One of the themes we’ve been discussing in the Tradition Project is the relationship between tradition and reason. Since the Enlightenment, the West has distinguished the two. Tradition is the language of faith, mystery, and reaction; reason, of science, empiricism, and progress. If you think about it for a moment, though, you see tradition and reason are deeply related. Tradition relies on reason and real-world facts, and science is impossible except within a tradition of thought. That so many of us today assume that tradition is simply a matter of darkness and unreason reflects how successful Enlightenment thinkers were at demonizing it.

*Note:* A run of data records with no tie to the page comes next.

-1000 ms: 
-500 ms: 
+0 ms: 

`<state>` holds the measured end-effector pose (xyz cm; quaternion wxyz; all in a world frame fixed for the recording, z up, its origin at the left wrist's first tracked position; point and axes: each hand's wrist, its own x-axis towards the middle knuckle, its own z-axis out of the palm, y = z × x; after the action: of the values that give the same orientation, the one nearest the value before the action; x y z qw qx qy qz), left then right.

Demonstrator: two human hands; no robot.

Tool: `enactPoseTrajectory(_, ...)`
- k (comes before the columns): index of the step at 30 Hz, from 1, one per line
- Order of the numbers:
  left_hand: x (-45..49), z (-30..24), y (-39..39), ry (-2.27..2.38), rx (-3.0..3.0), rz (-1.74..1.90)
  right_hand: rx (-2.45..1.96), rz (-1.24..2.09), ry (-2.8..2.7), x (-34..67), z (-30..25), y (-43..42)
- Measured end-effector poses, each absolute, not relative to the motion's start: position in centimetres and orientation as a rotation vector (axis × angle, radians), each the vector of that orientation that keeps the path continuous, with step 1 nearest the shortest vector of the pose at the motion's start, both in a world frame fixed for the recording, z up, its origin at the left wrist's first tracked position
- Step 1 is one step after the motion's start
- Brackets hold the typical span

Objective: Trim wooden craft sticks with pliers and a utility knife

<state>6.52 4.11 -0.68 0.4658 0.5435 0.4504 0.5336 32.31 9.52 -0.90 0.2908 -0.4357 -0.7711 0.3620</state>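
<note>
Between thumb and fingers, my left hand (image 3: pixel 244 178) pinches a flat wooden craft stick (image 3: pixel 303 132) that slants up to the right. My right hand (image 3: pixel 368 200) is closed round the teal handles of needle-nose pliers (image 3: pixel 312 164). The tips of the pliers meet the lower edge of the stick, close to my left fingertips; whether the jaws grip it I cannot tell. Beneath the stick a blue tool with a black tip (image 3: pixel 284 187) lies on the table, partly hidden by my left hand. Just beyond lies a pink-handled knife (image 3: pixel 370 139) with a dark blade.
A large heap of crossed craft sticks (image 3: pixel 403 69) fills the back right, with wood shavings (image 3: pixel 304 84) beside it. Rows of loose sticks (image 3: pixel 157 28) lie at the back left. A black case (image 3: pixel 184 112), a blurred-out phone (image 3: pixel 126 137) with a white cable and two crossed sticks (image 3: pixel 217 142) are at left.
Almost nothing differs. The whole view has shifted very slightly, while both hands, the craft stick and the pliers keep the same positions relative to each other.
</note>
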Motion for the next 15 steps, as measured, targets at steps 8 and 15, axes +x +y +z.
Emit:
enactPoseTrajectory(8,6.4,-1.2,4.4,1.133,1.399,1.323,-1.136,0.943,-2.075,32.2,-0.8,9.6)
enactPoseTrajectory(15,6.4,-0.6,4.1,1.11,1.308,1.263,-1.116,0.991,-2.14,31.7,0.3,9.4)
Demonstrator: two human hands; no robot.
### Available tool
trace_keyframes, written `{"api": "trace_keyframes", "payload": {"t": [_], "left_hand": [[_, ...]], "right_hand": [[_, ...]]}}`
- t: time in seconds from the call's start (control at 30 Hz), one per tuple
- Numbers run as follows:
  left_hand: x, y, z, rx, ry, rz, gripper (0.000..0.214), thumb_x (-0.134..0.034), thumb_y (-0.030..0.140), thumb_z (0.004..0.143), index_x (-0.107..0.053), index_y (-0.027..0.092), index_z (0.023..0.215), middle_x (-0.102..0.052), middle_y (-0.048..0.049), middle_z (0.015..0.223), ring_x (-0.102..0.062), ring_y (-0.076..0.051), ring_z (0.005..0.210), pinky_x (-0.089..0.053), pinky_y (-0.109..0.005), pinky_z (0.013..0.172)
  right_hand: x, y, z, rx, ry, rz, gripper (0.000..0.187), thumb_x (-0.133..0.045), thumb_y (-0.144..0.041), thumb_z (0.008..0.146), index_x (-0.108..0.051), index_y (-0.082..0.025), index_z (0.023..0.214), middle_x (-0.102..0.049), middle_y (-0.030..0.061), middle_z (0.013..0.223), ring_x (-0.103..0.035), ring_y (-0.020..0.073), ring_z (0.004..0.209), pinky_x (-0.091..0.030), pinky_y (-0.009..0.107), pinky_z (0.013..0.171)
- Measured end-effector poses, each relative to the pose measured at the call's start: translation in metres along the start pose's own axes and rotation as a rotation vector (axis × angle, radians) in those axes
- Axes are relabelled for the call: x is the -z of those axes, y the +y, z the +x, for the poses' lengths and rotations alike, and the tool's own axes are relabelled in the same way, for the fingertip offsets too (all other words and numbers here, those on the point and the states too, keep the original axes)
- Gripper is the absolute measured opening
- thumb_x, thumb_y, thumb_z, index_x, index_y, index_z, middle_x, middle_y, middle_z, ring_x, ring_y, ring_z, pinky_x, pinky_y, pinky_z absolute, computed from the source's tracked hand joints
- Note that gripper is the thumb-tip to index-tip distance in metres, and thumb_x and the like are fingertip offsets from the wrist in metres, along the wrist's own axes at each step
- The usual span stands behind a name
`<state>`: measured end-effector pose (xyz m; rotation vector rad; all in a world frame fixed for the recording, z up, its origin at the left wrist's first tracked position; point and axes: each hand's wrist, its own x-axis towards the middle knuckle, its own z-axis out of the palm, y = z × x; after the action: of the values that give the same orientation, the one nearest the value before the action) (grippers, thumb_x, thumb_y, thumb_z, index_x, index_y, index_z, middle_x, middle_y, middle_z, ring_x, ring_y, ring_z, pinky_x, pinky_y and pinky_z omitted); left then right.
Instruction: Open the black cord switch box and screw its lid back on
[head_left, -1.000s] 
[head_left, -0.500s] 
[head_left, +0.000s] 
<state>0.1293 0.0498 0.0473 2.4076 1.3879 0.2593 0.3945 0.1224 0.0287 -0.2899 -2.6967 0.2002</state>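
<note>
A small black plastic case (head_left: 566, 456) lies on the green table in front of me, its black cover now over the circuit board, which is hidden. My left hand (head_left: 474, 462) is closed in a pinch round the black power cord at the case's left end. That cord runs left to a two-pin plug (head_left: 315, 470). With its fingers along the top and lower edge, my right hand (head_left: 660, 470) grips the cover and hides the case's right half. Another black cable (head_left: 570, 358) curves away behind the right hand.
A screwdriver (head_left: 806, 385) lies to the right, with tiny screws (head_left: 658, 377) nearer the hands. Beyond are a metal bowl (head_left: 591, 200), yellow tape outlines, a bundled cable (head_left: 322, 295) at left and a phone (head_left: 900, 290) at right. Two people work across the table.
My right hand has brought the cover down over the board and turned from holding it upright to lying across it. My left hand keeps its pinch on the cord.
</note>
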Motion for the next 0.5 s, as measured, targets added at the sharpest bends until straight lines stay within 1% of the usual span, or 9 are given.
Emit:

The relation of faith and science is explored in an interesting-looking new book from Yale University Press, On Faith and Science, by historian and law professor Edward Larson (Pepperdine) and historian of science Michael Ruse (Florida State). Here is the description from the Yale website:
A captivating historical survey of the key debates, questions, and controversies at the intersection of science and religion
Throughout history, scientific discovery has clashed with religious dogma, creating conflict, controversy, and sometimes violent dispute. In this enlightening and accessible volume, distinguished historian and Pulitzer Prize–winning author Edward Larson and Michael Ruse, philosopher of science and Gifford Lecturer, offer their distinctive viewpoints on the sometimes contentious relationship between science and religion. The authors explore how scientists, philosophers, and theologians through time and today approach vitally important topics, including cosmology, geology, evolution, genetics, neurobiology, gender, and the environment. Broaching their subjects from both historical and philosophical perspectives, Larson and Ruse avoid rancor and polemic as they address many of the core issues currently under debate by the adherents of science and the advocates of faith, shedding light on the richly diverse field of ideas at the crossroads where science meets spiritual belief.